En Afrique, on dit qu'il faut tout un village pour éduquer un enfant. L'auteure, une jeune adulte québécoise, a eu l'occasion de se sensibiliser au fait que cette vision éducative peut jouer des tours à certaines familles africaines qui s'intègrent à une société nord-américaine comme la nôtre - du moins à leurs débuts.
Ici, cette expression peut vouloir dire qu’il est bon pour un enfant d’avoir plusieurs modèles adultes en plus de ses parents. Pour des dames de mon quartier, l’expression ne portait pas à interprétation.
Près de chez moi se trouve plusieurs HLM dans lesquels habitent beaucoup d’immigrants et entre autres, des immigrants d’origine africaine.
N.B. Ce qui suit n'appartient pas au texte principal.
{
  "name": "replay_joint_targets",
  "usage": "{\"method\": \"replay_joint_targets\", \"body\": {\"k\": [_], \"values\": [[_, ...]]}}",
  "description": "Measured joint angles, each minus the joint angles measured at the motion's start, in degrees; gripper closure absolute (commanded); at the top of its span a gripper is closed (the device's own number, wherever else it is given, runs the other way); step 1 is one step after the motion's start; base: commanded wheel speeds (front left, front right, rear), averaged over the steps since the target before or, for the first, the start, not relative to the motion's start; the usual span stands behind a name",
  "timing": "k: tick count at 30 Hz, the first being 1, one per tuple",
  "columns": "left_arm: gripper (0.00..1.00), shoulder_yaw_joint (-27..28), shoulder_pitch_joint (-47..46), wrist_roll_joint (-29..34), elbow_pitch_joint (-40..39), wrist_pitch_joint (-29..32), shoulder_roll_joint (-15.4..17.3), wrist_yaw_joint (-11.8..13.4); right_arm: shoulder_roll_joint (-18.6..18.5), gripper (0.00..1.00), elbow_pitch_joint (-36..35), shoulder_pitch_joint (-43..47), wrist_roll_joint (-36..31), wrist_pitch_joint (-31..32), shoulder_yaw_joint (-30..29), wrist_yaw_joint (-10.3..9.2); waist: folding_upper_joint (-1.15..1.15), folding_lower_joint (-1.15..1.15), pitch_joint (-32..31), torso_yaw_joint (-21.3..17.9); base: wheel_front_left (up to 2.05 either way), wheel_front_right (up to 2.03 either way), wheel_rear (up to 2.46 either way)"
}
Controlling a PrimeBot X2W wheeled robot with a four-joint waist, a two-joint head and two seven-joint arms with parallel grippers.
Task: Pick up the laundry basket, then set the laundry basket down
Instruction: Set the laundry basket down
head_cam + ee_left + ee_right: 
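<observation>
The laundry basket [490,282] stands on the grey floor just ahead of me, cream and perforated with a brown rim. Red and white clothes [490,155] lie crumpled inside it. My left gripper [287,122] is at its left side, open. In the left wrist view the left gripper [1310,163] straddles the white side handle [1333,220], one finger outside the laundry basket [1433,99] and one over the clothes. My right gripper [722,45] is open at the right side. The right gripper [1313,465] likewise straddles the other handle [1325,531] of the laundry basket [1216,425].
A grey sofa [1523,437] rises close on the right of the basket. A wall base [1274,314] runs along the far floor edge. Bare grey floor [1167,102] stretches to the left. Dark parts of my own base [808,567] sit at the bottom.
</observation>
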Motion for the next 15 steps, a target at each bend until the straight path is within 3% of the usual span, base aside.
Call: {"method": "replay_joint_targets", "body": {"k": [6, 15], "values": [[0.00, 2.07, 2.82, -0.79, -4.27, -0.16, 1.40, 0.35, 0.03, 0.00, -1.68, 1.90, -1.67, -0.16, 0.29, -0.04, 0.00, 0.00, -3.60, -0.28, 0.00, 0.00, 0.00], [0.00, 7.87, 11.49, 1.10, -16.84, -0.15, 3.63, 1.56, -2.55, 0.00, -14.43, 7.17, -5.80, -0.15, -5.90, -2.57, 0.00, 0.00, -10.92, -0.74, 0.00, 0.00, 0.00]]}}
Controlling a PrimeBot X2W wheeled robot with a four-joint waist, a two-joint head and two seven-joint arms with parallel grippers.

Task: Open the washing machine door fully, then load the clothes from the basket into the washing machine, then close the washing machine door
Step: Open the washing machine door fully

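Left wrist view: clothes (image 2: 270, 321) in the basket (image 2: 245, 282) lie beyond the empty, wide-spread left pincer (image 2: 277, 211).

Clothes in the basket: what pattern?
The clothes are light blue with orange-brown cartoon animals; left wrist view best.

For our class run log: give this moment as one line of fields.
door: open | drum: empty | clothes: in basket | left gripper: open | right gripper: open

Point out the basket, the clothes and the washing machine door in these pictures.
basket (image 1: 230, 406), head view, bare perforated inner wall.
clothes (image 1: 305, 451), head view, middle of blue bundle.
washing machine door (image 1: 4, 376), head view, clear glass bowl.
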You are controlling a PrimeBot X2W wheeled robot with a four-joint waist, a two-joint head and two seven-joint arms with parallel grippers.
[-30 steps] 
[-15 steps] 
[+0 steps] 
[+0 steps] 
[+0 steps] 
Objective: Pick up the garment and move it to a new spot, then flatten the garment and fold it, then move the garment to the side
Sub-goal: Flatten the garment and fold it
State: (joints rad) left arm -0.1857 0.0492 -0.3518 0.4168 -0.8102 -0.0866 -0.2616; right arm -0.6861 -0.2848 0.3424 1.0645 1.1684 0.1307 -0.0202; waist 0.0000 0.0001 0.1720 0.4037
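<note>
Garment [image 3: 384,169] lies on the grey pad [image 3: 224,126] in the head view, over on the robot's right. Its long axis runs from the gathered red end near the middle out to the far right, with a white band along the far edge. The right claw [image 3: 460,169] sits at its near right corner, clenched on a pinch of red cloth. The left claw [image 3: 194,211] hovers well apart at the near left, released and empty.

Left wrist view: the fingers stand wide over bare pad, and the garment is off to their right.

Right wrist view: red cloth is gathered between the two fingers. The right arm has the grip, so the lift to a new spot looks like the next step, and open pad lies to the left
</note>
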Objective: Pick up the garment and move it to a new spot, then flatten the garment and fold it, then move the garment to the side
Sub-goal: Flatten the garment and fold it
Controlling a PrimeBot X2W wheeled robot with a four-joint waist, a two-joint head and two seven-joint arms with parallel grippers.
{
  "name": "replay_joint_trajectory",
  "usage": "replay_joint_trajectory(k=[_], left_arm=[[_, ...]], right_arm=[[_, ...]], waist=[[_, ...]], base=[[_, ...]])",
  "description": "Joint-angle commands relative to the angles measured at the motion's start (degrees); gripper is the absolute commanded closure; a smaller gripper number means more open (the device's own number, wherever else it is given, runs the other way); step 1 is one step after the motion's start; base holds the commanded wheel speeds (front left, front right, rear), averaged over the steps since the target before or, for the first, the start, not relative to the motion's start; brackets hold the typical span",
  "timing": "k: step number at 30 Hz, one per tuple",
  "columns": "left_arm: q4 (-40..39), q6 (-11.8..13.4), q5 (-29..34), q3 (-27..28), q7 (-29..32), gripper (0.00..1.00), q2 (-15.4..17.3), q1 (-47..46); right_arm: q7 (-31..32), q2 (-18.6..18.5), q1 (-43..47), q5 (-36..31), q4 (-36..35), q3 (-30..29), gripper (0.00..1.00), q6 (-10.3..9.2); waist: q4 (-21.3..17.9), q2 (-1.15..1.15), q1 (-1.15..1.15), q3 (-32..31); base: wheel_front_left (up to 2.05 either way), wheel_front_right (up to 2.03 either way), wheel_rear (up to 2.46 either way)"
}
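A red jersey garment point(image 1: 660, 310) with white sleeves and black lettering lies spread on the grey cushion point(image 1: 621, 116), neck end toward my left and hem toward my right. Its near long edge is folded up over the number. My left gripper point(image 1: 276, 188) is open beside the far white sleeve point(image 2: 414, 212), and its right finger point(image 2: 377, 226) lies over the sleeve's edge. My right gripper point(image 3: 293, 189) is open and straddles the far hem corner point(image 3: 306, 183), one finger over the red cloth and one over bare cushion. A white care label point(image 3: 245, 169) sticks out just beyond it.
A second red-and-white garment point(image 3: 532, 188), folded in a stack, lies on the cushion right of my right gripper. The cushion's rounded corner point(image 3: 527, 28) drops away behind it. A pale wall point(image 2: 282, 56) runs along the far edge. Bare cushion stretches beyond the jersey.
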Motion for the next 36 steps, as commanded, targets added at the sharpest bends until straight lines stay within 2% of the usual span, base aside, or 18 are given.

Les gens du coin se plaignaient souvent des enfants. Ils les trouvaient bruyants. Ils se plaignaient d’entendre constamment pleurer un bébé et ils se demandaient où étaient les parents. J’entendais souvent les gens dire: « Les Africains ne sont pas de bons parents. Ils ne savent pas élever leurs enfants. »
En fait, ces mères ne sont pas incompétentes, c’est seulement qu’elles élèvent leurs enfants comme elles l’auraient fait en Afrique, dans leur pays d’origine. Là-bas, chaque adulte peut intervenir sur les enfants si ceux-ci les dérangent ou s’ils n’ont pas un comportement acceptable. De même, si une mère doit aller faire des courses, elle laisse seul son bébé sans inquiétude, car elle sait que s’il pleure, la voisine viendra le réconforter. Là-bas, l’éducation d’un enfants se fait collectivement et c’est l’affaire de tous. C’est un devoir collectif. Alors qu’ici, l’éducation est privée. C’est un devoir que les parents ne souhaitent pas partager avec la collectivité.
Cette différence n’est écrite nulle part. Quand ces familles africaine ont immigré, nous les avons informées qu’il ferait froid l’hiver, que la langue parlée au Québec est le français. Nous les avons prévenus d’une série de grandes différences, mais tant de nuances ont été omises. Il est évident que l’adaptation, elle, n’est pas évidente!
C’est dommage que les gens de mon quartier n’aient pas cherché à comprendre et qu’ils aient tout de suite qualifié ce qui n’est pas conforme à ce qu’ils connaissent de déficient.